During the 1992 Seville Expo the white towers of the Avenida de Europa were originally designed just to be architectural objects landscaping one of the main avenues of the exhibition but considering a wider plan to improve public space comfort in the whole exhibition area, technically developed with the help of the “termotecnica” group of the university of Seville, were converted into evaporative towers to improve the environmental conditions in the area.
The design, obviously not conceived thinking about the cooling effectiveness, had to be converted a posteriori into a cooling machine. Two main modifications were made: a wind collecting cap was added to the top of the tower and nozzles were installed inside it. For six months the exhibition remained open and the engineers responsible for the bioclimatic design of the event collected data about the functioning and the performances of the design (the report can be found in this book). The added wind-collecting cap proved to be too small for the purpose it was installed and was not sufficient to “catch” enough wind during an average summer day. The second flaw was caused by the structural design of the tower itself, the internal part of the chimney wasn’t smooth and wasn’t totally free either, the secondary steel structure that stiffened the tower was in fact a lattice continuously crossing the chimney section, water nozzles were installed in circles on the inner perimeter of the membrane and functioned properly but the vaporized water copiously condensed on the lattice structure causing continuous dripping under the tower itself. This was obviously a major flaw and the towers functioned only partially, also due to the difficult maintenance of the water nozzles.
In 2004 Ecosistema Urbano realized one of its most iconic designs, the eco bulevard in Vallecas, Madrid. Each one of the three trees has different characteristics and each one is focused on a different aspect of public space, but in this case the most interesting is the northernmost one that was designed as a rack of twelve evaporative cooling towers grouped to form a semi-enclosed public space shaded and cooled by the bioclimatic tree. Each one of the cylinders is made of two textile tubes, the exterior and reflexive one creates a protective layer for the inner cooling mechanism, the interior tube is the evaporative tower itself. A cap, provided with three openings to collect winds from all directions, is placed on the top of the inner cylinder, right under the cap there is a fan that starts spinning when temperatures rise above 28ºC to increment the existing breeze or to move the air if there is no breeze at all. About at the height of the fan water is sprayed creating a fine mist and its evaporation greatly increases the cooling effect on the air descending in the inner tube and then exiting in the semi-enclosed public space, delimited by the crown of the cooling towers.

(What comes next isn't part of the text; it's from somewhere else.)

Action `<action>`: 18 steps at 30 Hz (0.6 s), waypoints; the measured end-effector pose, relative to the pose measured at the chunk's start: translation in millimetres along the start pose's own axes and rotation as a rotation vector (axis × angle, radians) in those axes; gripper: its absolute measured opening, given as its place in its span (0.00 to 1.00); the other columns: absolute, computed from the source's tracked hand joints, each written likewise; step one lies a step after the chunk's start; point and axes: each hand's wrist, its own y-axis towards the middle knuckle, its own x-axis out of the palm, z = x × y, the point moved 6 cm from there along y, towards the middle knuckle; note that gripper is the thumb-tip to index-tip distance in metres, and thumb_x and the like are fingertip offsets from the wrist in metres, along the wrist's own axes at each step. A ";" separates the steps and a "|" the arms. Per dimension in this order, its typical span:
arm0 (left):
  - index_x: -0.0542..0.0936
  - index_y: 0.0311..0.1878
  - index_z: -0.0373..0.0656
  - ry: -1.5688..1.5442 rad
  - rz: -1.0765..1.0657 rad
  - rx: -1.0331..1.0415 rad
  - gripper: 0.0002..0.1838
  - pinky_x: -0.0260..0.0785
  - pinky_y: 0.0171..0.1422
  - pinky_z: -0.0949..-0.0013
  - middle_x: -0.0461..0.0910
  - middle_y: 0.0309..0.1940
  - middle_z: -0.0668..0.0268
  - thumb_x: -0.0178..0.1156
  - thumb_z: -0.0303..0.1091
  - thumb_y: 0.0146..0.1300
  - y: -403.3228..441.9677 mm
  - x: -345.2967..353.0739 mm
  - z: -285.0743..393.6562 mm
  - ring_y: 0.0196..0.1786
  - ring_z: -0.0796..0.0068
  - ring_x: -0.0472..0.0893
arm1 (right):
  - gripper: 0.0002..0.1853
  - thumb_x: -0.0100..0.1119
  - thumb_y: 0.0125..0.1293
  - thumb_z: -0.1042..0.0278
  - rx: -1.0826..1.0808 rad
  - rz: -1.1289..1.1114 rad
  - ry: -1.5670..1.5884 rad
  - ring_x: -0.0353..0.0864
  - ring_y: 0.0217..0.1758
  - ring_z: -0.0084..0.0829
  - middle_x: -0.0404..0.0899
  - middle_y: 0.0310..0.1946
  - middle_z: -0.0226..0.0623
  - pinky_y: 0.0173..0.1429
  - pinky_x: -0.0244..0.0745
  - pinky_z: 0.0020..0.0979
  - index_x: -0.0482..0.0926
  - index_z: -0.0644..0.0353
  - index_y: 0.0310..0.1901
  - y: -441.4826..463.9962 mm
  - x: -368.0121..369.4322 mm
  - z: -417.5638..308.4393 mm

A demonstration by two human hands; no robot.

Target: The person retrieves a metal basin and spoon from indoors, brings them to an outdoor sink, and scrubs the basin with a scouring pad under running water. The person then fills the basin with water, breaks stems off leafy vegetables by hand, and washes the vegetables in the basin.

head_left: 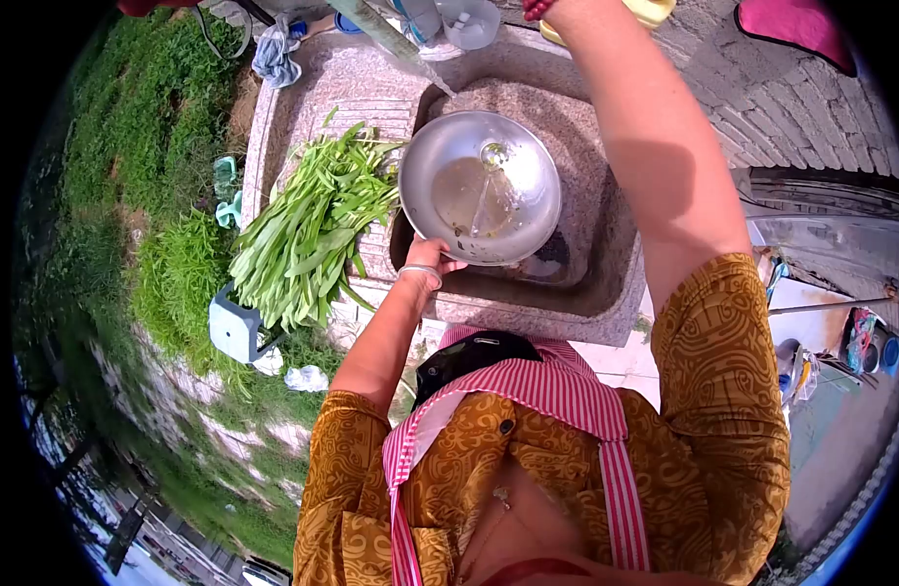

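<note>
My left hand [432,258] grips the near-left rim of a round metal basin [534,176], fingers closed round its edge. The basin is over the stone sink [606,283], with shallow water and small green bits inside. From a spout at the top, a thin stream of water [440,83] runs down toward the sink. A large pile of leafy greens [322,220] lies on the ribbed drainboard, left of the basin. My right arm [655,137] stretches up past the right of the sink; the hand itself is beyond the top edge, with only a red bracelet showing.
A grey cloth [276,57] hangs at the sink's upper-left corner. Behind the sink stand a clear plastic container [471,23] and a yellow item [649,12]. A light blue stool [233,322] is at the left, near grass. A pink cloth [793,29] lies at upper right.
</note>
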 end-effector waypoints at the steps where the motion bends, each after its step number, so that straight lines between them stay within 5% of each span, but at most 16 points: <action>1: 0.70 0.49 0.32 -0.003 0.005 -0.021 0.19 0.80 0.38 0.52 0.77 0.40 0.52 0.48 0.20 0.52 4.4 0.5 -0.7 0.37 0.55 0.81 | 0.07 0.52 0.66 0.69 0.085 0.057 0.059 0.74 0.26 0.17 0.77 0.25 0.26 0.32 0.73 0.24 0.76 0.63 0.39 -25.4 -12.6 19.6; 4: 0.70 0.50 0.31 -0.017 -0.041 -0.052 0.19 0.79 0.42 0.50 0.77 0.42 0.51 0.47 0.19 0.52 15.6 0.7 -2.0 0.41 0.52 0.80 | 0.07 0.51 0.67 0.69 0.607 0.262 0.037 0.74 0.26 0.17 0.76 0.25 0.25 0.32 0.73 0.23 0.76 0.63 0.40 -172.1 -45.4 124.8; 5: 0.69 0.50 0.31 -0.021 -0.052 -0.063 0.19 0.79 0.43 0.49 0.76 0.43 0.51 0.47 0.19 0.52 19.4 -1.1 -3.0 0.42 0.51 0.80 | 0.07 0.57 0.60 0.69 0.871 0.268 -0.176 0.80 0.29 0.31 0.80 0.27 0.40 0.37 0.75 0.31 0.78 0.62 0.36 -242.8 -47.0 155.6; 6: 0.69 0.51 0.31 -0.024 -0.060 -0.105 0.19 0.79 0.43 0.49 0.76 0.44 0.50 0.47 0.18 0.53 25.7 -4.4 -6.2 0.43 0.51 0.80 | 0.07 0.56 0.57 0.70 0.983 0.135 -0.432 0.81 0.31 0.40 0.81 0.30 0.44 0.40 0.75 0.34 0.78 0.62 0.36 -304.0 -40.0 162.9; 9: 0.68 0.53 0.31 -0.010 -0.041 -0.197 0.20 0.79 0.43 0.47 0.75 0.46 0.49 0.47 0.18 0.55 46.2 -13.2 -13.6 0.45 0.49 0.79 | 0.13 0.56 0.54 0.71 1.278 -0.204 -0.478 0.76 0.49 0.47 0.76 0.43 0.50 0.55 0.71 0.40 0.75 0.62 0.42 -457.0 -0.9 165.5; 15: 0.66 0.55 0.33 0.287 0.200 -0.224 0.20 0.80 0.39 0.48 0.75 0.44 0.47 0.51 0.20 0.58 71.4 -26.1 -16.5 0.39 0.50 0.80 | 0.35 0.71 0.45 0.64 1.178 -0.315 -0.660 0.67 0.60 0.49 0.69 0.55 0.49 0.66 0.64 0.38 0.68 0.60 0.57 -505.0 55.3 149.1; 16: 0.69 0.53 0.33 0.367 0.244 -0.218 0.18 0.79 0.32 0.53 0.77 0.34 0.49 0.52 0.26 0.59 74.7 -29.7 -20.1 0.29 0.55 0.80 | 0.38 0.72 0.44 0.63 1.185 -0.339 -0.657 0.66 0.61 0.49 0.69 0.55 0.48 0.67 0.64 0.37 0.67 0.60 0.58 -509.2 52.8 162.8; 18: 0.70 0.50 0.34 0.629 0.205 -0.274 0.16 0.77 0.27 0.55 0.77 0.27 0.53 0.52 0.29 0.59 68.3 -26.0 -15.7 0.23 0.57 0.78 | 0.38 0.72 0.45 0.63 1.234 -0.467 -0.629 0.71 0.58 0.48 0.71 0.54 0.52 0.64 0.67 0.39 0.65 0.63 0.58 -520.2 47.5 194.4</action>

The ecobulevar, being a fully designed public space, can count on many other design characteristics that improve the overall functioning of the cooling towers, their efficiency and the energetic behavior. The design of the public space under the “tree” is very important, the enclosing section, creates a favorable space for artificial climate conditioning, though it is an open space the “habitable” part (the first 2m from the ground) are somehow closed by the design of the pavement itself, this design contributes to the refrigeration of the central area reducing the hot breeze influence at the ground level and avoiding the direct escape of cooled air. Solar panels contribute to the over sustainability of the artifact generating enough energy to power the fans and the pump for the water. Extensive studies on the ecobulevar, demonstrated that air temperature at the ground level can be up to 9ºC cooler than the air at the top of the tree and that the average temperature difference is around 6,5ºC.

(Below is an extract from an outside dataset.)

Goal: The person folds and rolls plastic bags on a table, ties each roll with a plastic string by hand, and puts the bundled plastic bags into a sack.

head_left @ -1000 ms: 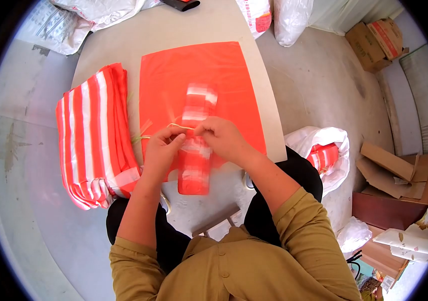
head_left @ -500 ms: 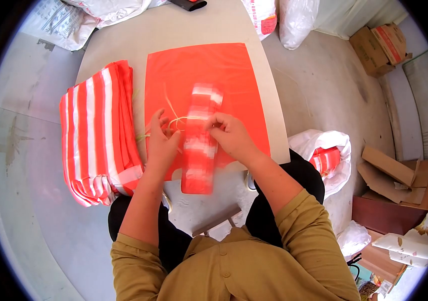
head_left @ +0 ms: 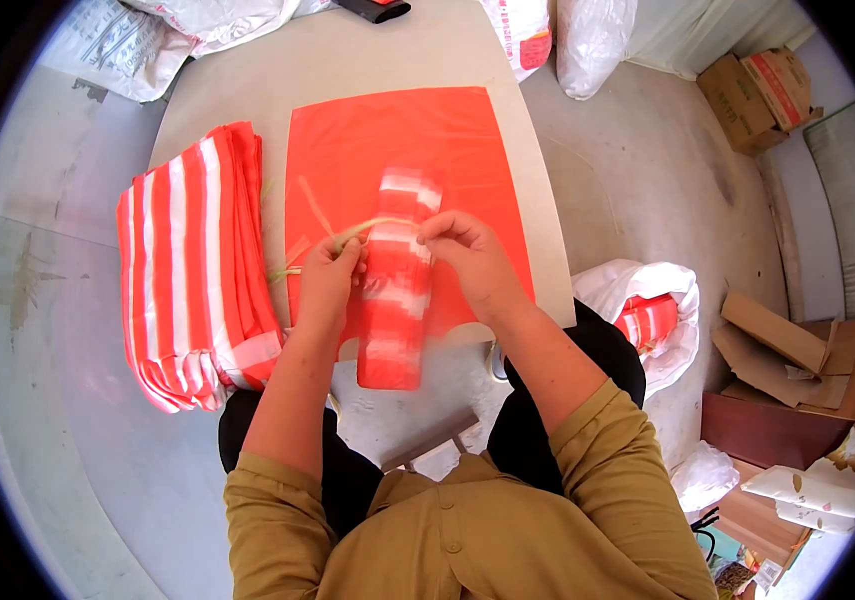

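A folded bundle of red-and-white striped plastic bags [head_left: 392, 320] lies lengthwise on a red sheet [head_left: 397, 130], its near end jutting past the table edge. A thin yellowish tie strip [head_left: 357, 232] crosses the bundle's upper part. At the bundle's left side, my left hand [head_left: 332, 275] pinches this strip, with loose ends sticking out beyond the fingers. My right hand [head_left: 469, 262] is closed in a pinch at the right edge, where the strip meets the fingertips; the exact grip is partly hidden. Left of the sheet rests a thick stack of striped bags [head_left: 192, 260].
Several more yellowish strips lie between stack and sheet on the beige table [head_left: 427, 50]. A white sack [head_left: 682, 285] holding striped bundles stands on the floor by my right leg. Cardboard boxes [head_left: 787, 350] are farther right. A black object [head_left: 375, 10] sits at the table's far edge.
My left hand has moved up and right to the bundle, its spread fingers now closed on the strip. My right hand has risen slightly at the right edge.
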`<state>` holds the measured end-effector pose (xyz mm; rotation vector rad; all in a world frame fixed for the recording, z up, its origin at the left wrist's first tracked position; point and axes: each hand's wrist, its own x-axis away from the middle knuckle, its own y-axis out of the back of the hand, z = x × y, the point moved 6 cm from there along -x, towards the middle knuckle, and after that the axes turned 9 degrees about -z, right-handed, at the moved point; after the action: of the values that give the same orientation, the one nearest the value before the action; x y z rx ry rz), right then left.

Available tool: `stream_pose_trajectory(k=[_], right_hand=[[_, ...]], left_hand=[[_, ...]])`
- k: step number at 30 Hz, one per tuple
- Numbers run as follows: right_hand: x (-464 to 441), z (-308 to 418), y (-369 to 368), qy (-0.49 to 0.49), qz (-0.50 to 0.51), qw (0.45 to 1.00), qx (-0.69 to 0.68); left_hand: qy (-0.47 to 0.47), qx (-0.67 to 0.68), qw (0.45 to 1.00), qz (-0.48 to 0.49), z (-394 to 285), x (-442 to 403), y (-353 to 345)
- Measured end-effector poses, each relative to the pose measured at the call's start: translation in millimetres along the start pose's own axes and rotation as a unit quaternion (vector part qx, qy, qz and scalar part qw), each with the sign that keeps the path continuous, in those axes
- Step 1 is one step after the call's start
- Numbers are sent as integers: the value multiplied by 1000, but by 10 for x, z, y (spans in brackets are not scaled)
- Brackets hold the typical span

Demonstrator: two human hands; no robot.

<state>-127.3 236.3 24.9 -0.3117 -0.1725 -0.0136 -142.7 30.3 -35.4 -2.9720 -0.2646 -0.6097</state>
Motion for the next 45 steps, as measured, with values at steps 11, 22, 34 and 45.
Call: stream_pose_trajectory(k=[11, 22, 34, 45], right_hand=[[-5, -16, -22, 7, -66, 996, 54], [156, -60, -513, 377, 69, 833, 399], [46, -205, -394, 115, 49, 959, 254], [142, 101, -316, 230, 45, 899, 370]], left_hand=[[-81, 83, 991, -72, -271, 264, 258], [-342, -103, 925, 133, -649, 828, -96], [-303, -233, 924, 19, -603, 644, -138], [-351, -274, 895, 3, -699, 639, -274]])
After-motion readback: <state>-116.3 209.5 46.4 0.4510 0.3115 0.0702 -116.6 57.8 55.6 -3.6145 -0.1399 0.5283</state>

The last two examples are practically based on the same design principle but there are huge differences concerning both the size and the technological character of the project.
The first one is the wind tower that the British architects Foster+Partners designed for the Masdar Institute in the planned city of Masdar, Abhu Dhabi (which they also planned). The Masdar institute is, as of 2016, one of the few built parts of the city, which, in turn, is facing serious development and financial problems with only the 5% of the planned area being completed. The core plaza of the institute hosts a 45m tall windtower that contributes to the climatic comfort of the plaza channeling down the breezes that often spire in the desert, it is important to notice that the tower is not the only element designed to improve the ambient conditions of the plaza but all the strategies are focused on the sustainability and the comfort of both the buildings and the public spaces, in this case the dense urban form is supposed to reproduce the one of the traditional local architecture and buildings façades are self shadowing reducing the reflected sun radiation in the square, streets are narrow, etc.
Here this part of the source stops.